Ice and Medicine at the end of the earth

7. What are some medical concerns for extremely cold weather?

The thing we see most often down here is Frostbite!  Please see the prior post on frostbite for more information. 

Aside from frostbite, we worry about hypothermia (low body temperature).  Our bodies core temperature is regulated to maintain a body temperature around 36.5 degrees C (98 degrees F) by balancing heat production with heat loss.  Heat loss is through conduction, convection, radiation and respiration.  Our brain controls temperature (thermoregulation) by preserving heat  (changing behavior or constricting vessels and shunting to core organs).  Temp is also controlled by heat production, such as shivering.  Vasoc0nstriction happens before shivering, which is a last resort mechanism to increase body temperature.  The best ways for you to increase heat production when you get cold is eating (fuel), staying well hydrated, and keeping active.  In healthy adults in cold weather, hypothermia is caused by decreased heat production or increased heat loss.  The best way to prevent getting cold, is dressing appropriately for the weather and the conditions!

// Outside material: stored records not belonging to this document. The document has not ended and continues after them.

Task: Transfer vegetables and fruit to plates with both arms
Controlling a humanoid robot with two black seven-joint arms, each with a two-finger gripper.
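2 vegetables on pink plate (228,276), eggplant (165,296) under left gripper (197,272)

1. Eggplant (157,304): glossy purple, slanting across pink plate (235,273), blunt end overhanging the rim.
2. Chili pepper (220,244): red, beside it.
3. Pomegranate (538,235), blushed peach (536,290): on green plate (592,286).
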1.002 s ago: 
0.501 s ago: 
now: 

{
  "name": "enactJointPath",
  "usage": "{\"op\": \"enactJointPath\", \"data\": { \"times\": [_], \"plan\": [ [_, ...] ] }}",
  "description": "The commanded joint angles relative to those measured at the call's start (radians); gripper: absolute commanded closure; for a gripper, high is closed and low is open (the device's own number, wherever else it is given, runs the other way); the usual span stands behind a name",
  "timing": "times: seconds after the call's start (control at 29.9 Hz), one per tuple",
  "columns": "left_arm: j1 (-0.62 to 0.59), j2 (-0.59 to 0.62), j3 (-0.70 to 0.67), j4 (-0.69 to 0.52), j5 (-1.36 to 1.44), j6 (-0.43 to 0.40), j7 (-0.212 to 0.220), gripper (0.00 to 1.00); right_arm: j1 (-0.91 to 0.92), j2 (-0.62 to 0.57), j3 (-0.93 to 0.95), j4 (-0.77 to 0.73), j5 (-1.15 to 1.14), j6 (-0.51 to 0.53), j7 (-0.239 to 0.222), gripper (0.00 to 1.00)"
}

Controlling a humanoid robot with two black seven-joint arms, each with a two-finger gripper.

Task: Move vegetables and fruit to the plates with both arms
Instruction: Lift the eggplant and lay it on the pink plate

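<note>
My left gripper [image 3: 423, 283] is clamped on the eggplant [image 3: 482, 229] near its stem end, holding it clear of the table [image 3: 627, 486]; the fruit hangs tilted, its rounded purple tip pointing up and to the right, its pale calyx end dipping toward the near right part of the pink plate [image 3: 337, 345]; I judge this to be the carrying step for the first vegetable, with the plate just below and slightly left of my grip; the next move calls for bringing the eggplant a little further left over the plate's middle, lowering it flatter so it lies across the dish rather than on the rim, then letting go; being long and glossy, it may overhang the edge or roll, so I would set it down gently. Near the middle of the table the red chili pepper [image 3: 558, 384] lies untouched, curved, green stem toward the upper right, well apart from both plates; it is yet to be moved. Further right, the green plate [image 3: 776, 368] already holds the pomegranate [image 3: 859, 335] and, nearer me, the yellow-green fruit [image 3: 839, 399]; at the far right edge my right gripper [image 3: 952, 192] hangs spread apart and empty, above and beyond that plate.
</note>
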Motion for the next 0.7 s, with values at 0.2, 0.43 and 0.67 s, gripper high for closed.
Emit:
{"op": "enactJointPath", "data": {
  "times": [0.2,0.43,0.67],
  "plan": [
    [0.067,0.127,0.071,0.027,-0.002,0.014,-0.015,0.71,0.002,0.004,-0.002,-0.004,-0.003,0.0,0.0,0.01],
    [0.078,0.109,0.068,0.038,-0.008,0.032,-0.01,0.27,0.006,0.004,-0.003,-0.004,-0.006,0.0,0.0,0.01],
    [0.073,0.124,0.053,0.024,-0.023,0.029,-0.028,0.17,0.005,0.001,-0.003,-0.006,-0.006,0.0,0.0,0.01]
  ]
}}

Symptoms of Mild Hypothermia (32-38 degrees C):  Fumbling with zippers, Stumbling, Altered Judgement.  Can usually compensate at this stage, and if caught early can be rewarmed with food, movement, and increased layers.

Symptoms of Moderate Hypothermia (28-32 degrees C): Mood Changes, Irritability, Poor Judgement, slurred speech, loss of balance/coordination.  May see paradoxical undressing (taking clothes off after prolonged cold stress).  The body can no longer produce heat through shivering.

Severe Hypothermia (<28 degrees C):  Symptoms above, loss of consciousness at <27 degrees C

Treatment is to warm patients gradually.  In the field, change wet clothes to dry clothes (lose more heat through wet clothes.)  Catch it early!!  In our clinic here, we use warm blankets, hot water bottles, warm IV fluids and a bear hugger (blanket with circulating warm air). 

I referenced emedicine Hypothermia to answer this question.